More on Statistical Language Translation
DrLudicrous writes "The NYTimes is running an article about how statistical language translation schemes have come of age. Rather than compile an extensive list of words and their literal translations via bilingual human programmers, statistical translation work by comparing texts in both English and another language and 'learning' the other language via statistical methods applied to units called 'N-grams'- e.g. if 'hombre alto' means tall man, and 'hombre grande' means big man, then hombre=man, alto=tall, and grande=big." See our previous story for more info.
The trouble with the Star Trek "Universal Translator" is that they show it working on languages where there is no already translated work. This sort of statistical translation requires someone to sit down and hand-translate a bunch of documents to teach the machine the correlations.
The cake is a pie
If this happens, I suspect this technology will be illegal...
That wouldn't apply here as the sample data you've suggested is too little.
For statistical translations to work, you would need a substantial set of data, already translated, from which you could do the comparisons and create your database of phrases and words.
In the example you've given you would need to have pre-populated this database in advance for the statistical engine to understand how to do the translation.

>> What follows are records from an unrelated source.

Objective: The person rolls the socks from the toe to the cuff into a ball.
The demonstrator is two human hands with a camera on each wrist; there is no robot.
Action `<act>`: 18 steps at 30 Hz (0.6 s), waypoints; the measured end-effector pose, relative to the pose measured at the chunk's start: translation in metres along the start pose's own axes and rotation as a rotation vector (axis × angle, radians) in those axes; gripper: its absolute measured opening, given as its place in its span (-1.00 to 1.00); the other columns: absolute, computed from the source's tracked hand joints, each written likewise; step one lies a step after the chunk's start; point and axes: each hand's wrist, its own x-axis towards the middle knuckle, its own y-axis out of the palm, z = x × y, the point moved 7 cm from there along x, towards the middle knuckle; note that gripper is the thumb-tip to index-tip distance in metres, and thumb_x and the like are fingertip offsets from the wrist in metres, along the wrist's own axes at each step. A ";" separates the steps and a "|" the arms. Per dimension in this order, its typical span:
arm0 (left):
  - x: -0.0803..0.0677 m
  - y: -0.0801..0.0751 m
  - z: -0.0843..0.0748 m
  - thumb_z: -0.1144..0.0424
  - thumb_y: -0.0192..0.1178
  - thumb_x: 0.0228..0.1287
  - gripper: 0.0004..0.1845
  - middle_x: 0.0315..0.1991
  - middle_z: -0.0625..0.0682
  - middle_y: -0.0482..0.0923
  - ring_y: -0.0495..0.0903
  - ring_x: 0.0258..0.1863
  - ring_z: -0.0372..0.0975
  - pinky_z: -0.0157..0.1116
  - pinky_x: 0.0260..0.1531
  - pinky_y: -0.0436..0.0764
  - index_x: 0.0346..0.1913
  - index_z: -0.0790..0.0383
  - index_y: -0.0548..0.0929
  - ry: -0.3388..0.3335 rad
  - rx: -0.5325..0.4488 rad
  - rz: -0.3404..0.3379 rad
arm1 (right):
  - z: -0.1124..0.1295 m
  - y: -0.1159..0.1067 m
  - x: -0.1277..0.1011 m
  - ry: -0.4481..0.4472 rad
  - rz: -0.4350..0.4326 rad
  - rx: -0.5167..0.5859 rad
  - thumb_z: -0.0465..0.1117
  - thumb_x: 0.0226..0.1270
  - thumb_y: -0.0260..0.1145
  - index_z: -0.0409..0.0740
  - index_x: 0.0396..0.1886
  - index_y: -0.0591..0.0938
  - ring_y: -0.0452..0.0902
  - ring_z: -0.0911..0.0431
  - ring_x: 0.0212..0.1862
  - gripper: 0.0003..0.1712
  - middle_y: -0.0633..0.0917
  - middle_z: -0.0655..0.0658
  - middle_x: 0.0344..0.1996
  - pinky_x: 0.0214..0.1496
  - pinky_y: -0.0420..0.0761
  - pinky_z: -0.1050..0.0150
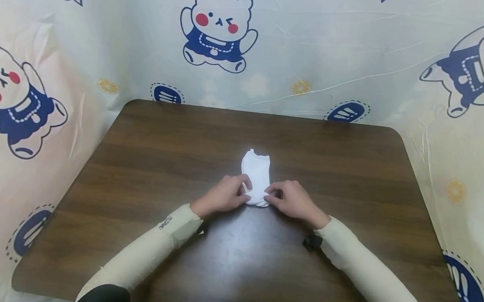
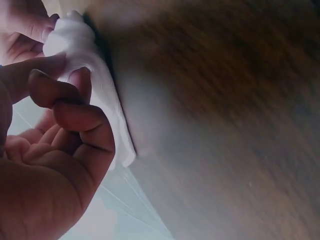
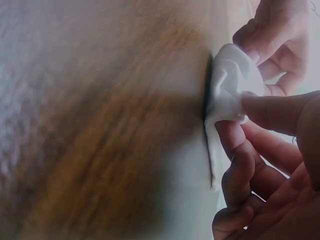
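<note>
A white sock (image 1: 258, 169) lies lengthwise on the brown table, its near end bunched into a thick fold. My left hand (image 1: 226, 192) pinches the left side of that fold between thumb and fingers. On the opposite side, my right hand (image 1: 291, 198) pinches the right corner. In the right wrist view the right thumb presses on the bunched sock (image 3: 232, 82) with fingers tucked beneath it. The left wrist view shows the left hand's (image 2: 65, 135) fingers curled, their tips against the sock (image 2: 95, 75). The far end of the sock lies flat.
The wooden table (image 1: 166, 144) has rounded corners and extends on all sides of the sock. A pale curtain (image 1: 285, 46) with cartoon bears hangs behind and beside it. A dark band piece (image 1: 312, 242) sits under the right wrist.
</note>
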 end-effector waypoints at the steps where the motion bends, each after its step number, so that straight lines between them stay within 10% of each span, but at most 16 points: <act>1: 0.001 0.000 0.001 0.33 0.38 0.27 -0.80 -0.51 -0.07 0.53 0.50 -0.53 -0.24 -0.30 -0.46 0.53 -0.12 0.21 0.58 -0.006 0.001 -0.005 | -0.001 0.000 0.000 0.009 0.002 0.005 -0.16 0.34 0.44 -0.07 -0.10 0.78 0.48 0.18 -0.52 -0.82 0.66 0.15 -0.48 -0.40 0.54 0.22; 18: 0.010 0.001 0.007 0.23 0.43 0.21 -0.80 -0.56 -0.07 0.50 0.50 -0.54 -0.22 -0.26 -0.48 0.48 -0.35 0.11 0.56 -0.104 0.131 -0.020 | -0.004 0.003 0.006 0.115 -0.038 -0.058 -0.09 0.32 0.44 -0.03 -0.26 0.74 0.48 0.15 -0.56 -0.87 0.58 0.08 -0.62 -0.46 0.50 0.21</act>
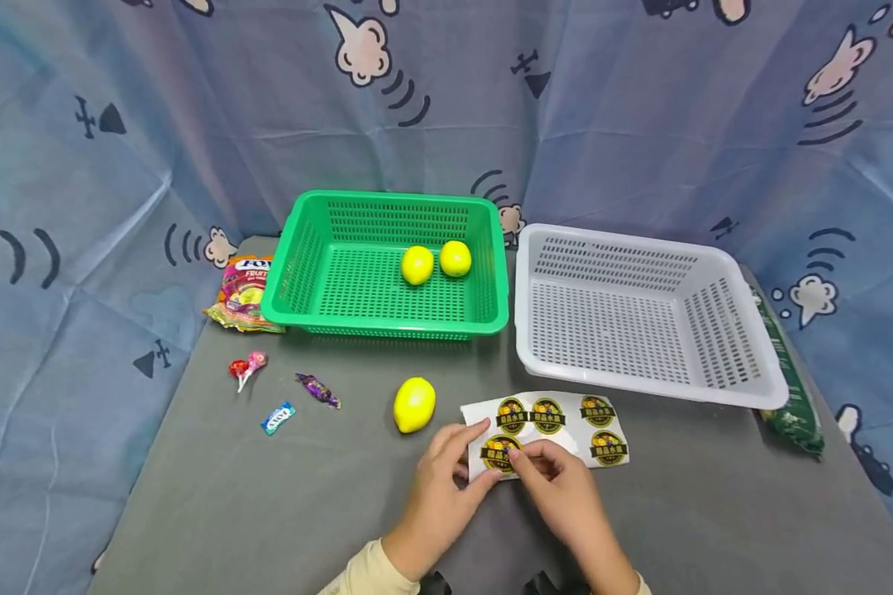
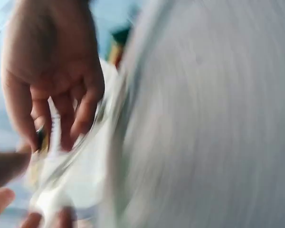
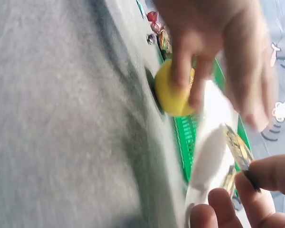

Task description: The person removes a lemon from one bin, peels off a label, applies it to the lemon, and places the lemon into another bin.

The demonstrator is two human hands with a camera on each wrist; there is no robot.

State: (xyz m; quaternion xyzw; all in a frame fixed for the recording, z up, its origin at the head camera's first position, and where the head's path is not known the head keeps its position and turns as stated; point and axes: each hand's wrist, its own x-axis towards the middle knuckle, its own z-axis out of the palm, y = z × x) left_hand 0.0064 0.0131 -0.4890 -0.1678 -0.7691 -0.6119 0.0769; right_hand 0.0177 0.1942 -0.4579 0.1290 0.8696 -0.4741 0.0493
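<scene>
My right hand (image 1: 561, 496) pinches a round black-and-gold sticker (image 1: 497, 453) by its edge, between thumb and fingers. In the right wrist view the sticker (image 3: 236, 145) stands tilted, lifted off the white sheet (image 3: 213, 126). My left hand (image 1: 435, 492) grips the left end of the sticker sheet (image 1: 576, 438), index finger and thumb reaching over its edge. Several more stickers of the same design show on the sheet. A yellow lemon (image 1: 414, 405) lies on the table just beyond my left hand. Motion blurs the left wrist view, where the right hand (image 2: 57, 71) hangs above the sheet.
A green basket (image 1: 384, 322) with two lemons (image 1: 417, 265) stands at the back, beside a white basket (image 1: 651, 380). To the left are a candy bag (image 1: 244, 302), lollipops (image 1: 249, 366) and wrapped candies (image 1: 317, 389). A green package (image 1: 792, 397) lies at the right.
</scene>
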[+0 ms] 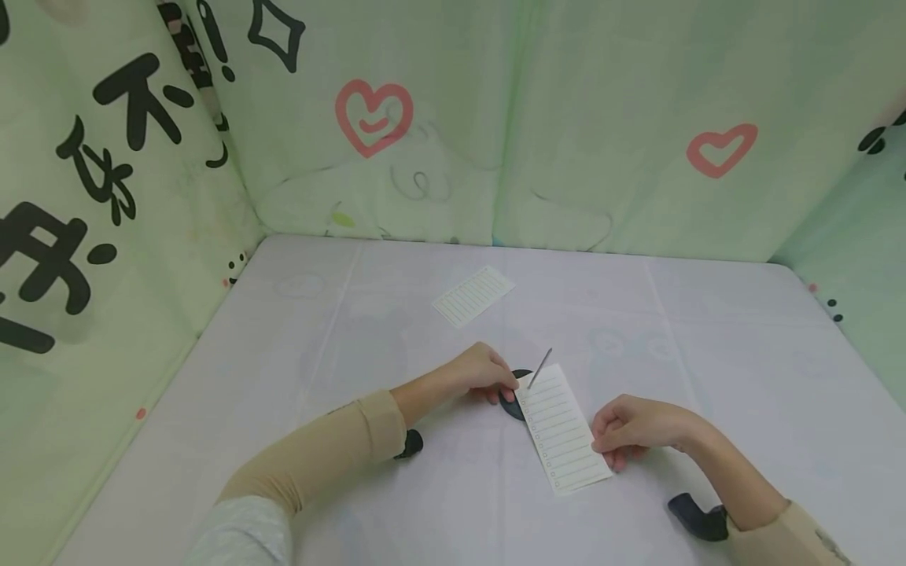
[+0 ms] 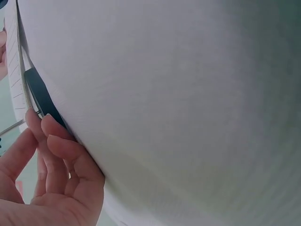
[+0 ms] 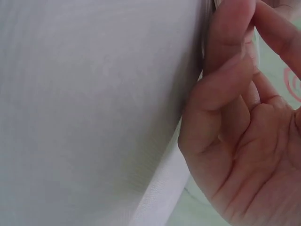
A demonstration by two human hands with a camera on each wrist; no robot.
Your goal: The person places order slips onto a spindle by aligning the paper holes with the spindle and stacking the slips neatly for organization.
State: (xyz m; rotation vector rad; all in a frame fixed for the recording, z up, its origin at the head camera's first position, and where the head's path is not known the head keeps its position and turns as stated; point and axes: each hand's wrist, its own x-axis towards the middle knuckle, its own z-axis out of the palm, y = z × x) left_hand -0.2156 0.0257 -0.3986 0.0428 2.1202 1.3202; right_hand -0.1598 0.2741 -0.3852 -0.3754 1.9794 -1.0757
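Note:
A lined paper strip (image 1: 562, 431) lies slanted on the white table (image 1: 283, 377), its far end over a black round base (image 1: 511, 402) with a thin metal spike (image 1: 541, 366) standing up from it. My left hand (image 1: 488, 374) holds the base's left edge, and its fingertips (image 2: 54, 134) touch the black base (image 2: 40, 94) beside the strip (image 2: 11, 70). The right hand (image 1: 628, 432) pinches the strip's right edge near its near end. Its curled fingers (image 3: 225, 70) rest against the cloth in the right wrist view.
A second lined paper strip (image 1: 473, 295) lies farther back, near the table's middle. Green printed fabric walls (image 1: 453, 141) close in the table at the back and both sides. Black wrist mounts (image 1: 697, 515) sit under both forearms.

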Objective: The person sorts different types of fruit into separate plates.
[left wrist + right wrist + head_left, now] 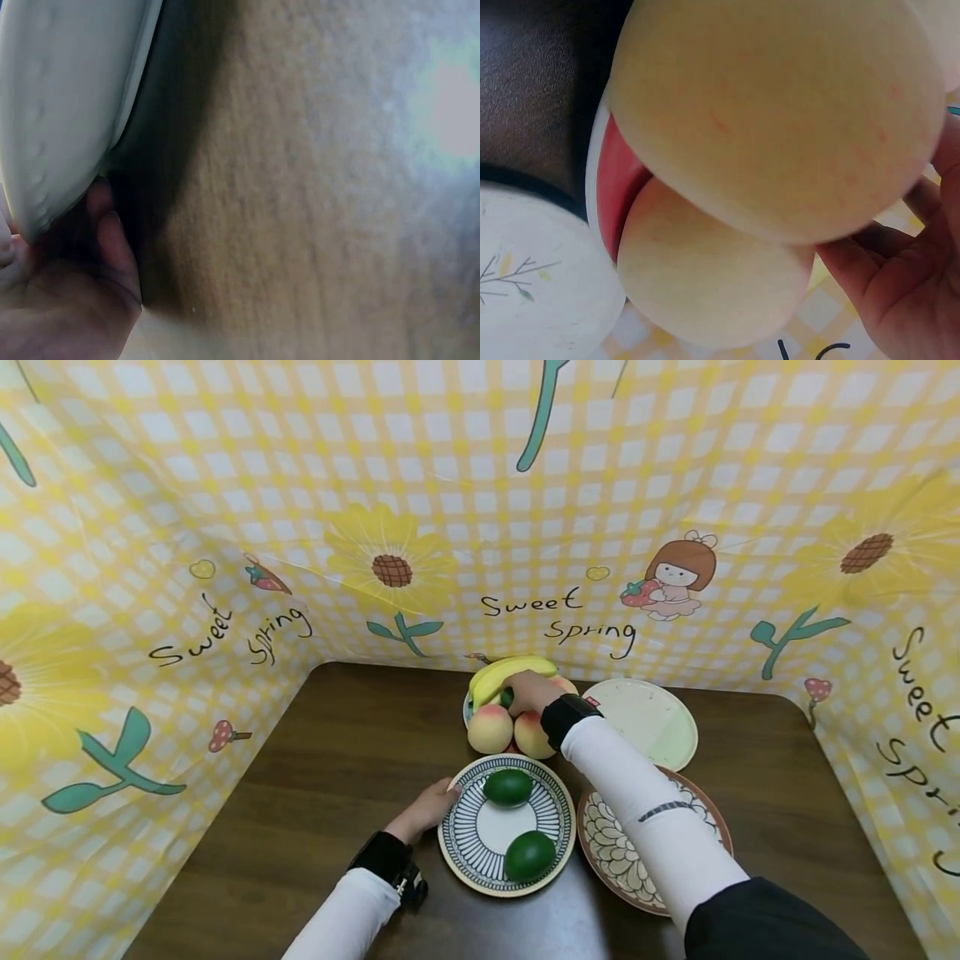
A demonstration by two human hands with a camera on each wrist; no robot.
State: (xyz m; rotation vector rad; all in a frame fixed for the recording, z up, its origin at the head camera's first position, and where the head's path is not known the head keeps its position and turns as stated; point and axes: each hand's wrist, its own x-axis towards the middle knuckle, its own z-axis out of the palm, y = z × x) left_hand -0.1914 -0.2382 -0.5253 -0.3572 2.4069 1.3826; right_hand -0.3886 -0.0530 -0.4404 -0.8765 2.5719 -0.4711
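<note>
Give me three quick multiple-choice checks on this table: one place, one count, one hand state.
1. Where is the left hand?
A. at the striped plate's left rim
B. on the bananas
C. on the pale plate

2. How many green fruits lie on the striped plate?
A. one
B. two
C. four

3. What is the right hand doing?
A. resting flat on the table
B. reaching into the fruit pile
C. lifting the brown plate

A: fingers meet that rim.
B: two show there.
B: it is among the bananas and peaches.
</note>
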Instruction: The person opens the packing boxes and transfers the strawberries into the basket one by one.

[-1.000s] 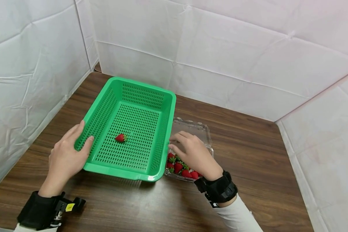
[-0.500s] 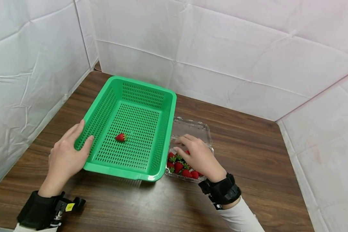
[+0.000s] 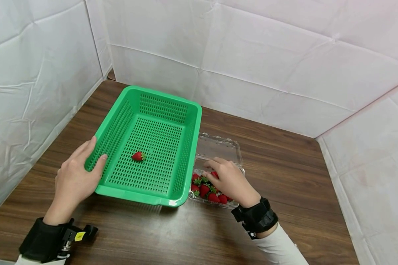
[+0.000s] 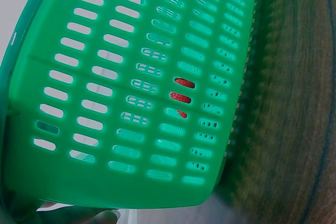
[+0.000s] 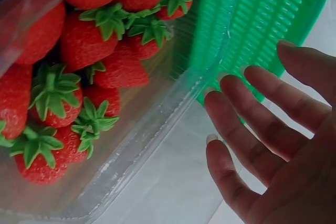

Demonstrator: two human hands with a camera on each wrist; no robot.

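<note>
My left hand (image 3: pixel 75 178) grips the left rim of a green perforated plastic basket (image 3: pixel 132 198), thumb on the inner side and fingers outside. A single strawberry (image 3: pixel 137 156) with green leaves lies on the basket floor; red patches of it show through the slots in the left wrist view. To the basket's right is a clear plastic clamshell box (image 3: pixel 219 146), its lid folded back, holding several strawberries (image 3: pixel 204 190). Over that box hovers my right hand (image 3: pixel 230 180), fingers loosely bent and holding nothing. In the right wrist view, the fingers (image 5: pixel 247 135) are spread apart near the box's clear wall.
Everything stands on a dark wood-grain table (image 3: pixel 285 184). White sheeting (image 3: pixel 252 55) walls off the back and both sides. The basket's right rim overlaps the box's left edge in the head view. A black strap with a small device (image 3: pixel 48 239) circles the left wrist.
My right hand has drawn slightly right and toward me, away from the basket's right rim and over the strawberry box. The left hand and basket look unchanged.
</note>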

What you've got to do is stop thinking that this is actually performing a translation... it's not... it's performing a cost-based replacement where the costs have been calculated from statistics gathered from a large pool of sample data.
Once you have the sample data... then you will have the translation.
...when it's able to translate stuff like:
"Shaka, when the walls fell!"
"I'm an old-fashioned type of guy. I worship the Sun and Moon as gods. And fear them."
> I urinated is 'I pissed'
:P
Not "I urinated", but "I got urinated" - how could it tell?
Also I sometimes say "I'm pissed" (no 'off') when I'm angry, and I'm british. Although as I just pointed out, that could mean "I'm urinated"
I mod down anyone who says "I will be modded down for this", regardless of the rest of their comment
It gets even more complicated, particularly with the connotations attached to certain words and phrases.
For example one country's "Weapons of Mass Destruction" is another country's "Strategic Deterrent". Both phrases mean the same thing but the tone is very different. Same thing with "terrorists" and "freedom fighters". You can use either phrase to describe the same people and imply very different meanings.
It will be a long time before an automated system will be able to make an acceptable translation of these subtleties.
- restricted domains (subject matters)
- restricted range of grammatical constructions
- restricted genre (style)
- restricted range of cultural presuppositions
In other words, it works best for technical manualsOne of the keys to making a statistical model work is to make wise choices about what statistics to collect, and what dependencies to include. For example, N-grams work by predicting the probability of a certain word appearing given the previous word or so; this kind of works but misses a lot because the structure of a sentence is more like a tree than a series. More complex models can capture more relevant information. On the other hand, if the model is too complex, it won't work for two reasons: because it requires too much memory/cpu, and because you can't get a reliable estimate of the probabilities without multiple examples of each situation (this problem is called data sparsity).
For example, the English word pattern can be translated in French by any of (please excuse the lack of accents, they were stripped when I submitted): modele, exemple, type schema, dessin, motif, maquette, patron, plan, disposition, groupement, repartition, combinaison, diagramme, gabarit, echantillon, tendance, figure, circuit (and probably others as well) depending on the context -- and not just the lexical context, but the meaning.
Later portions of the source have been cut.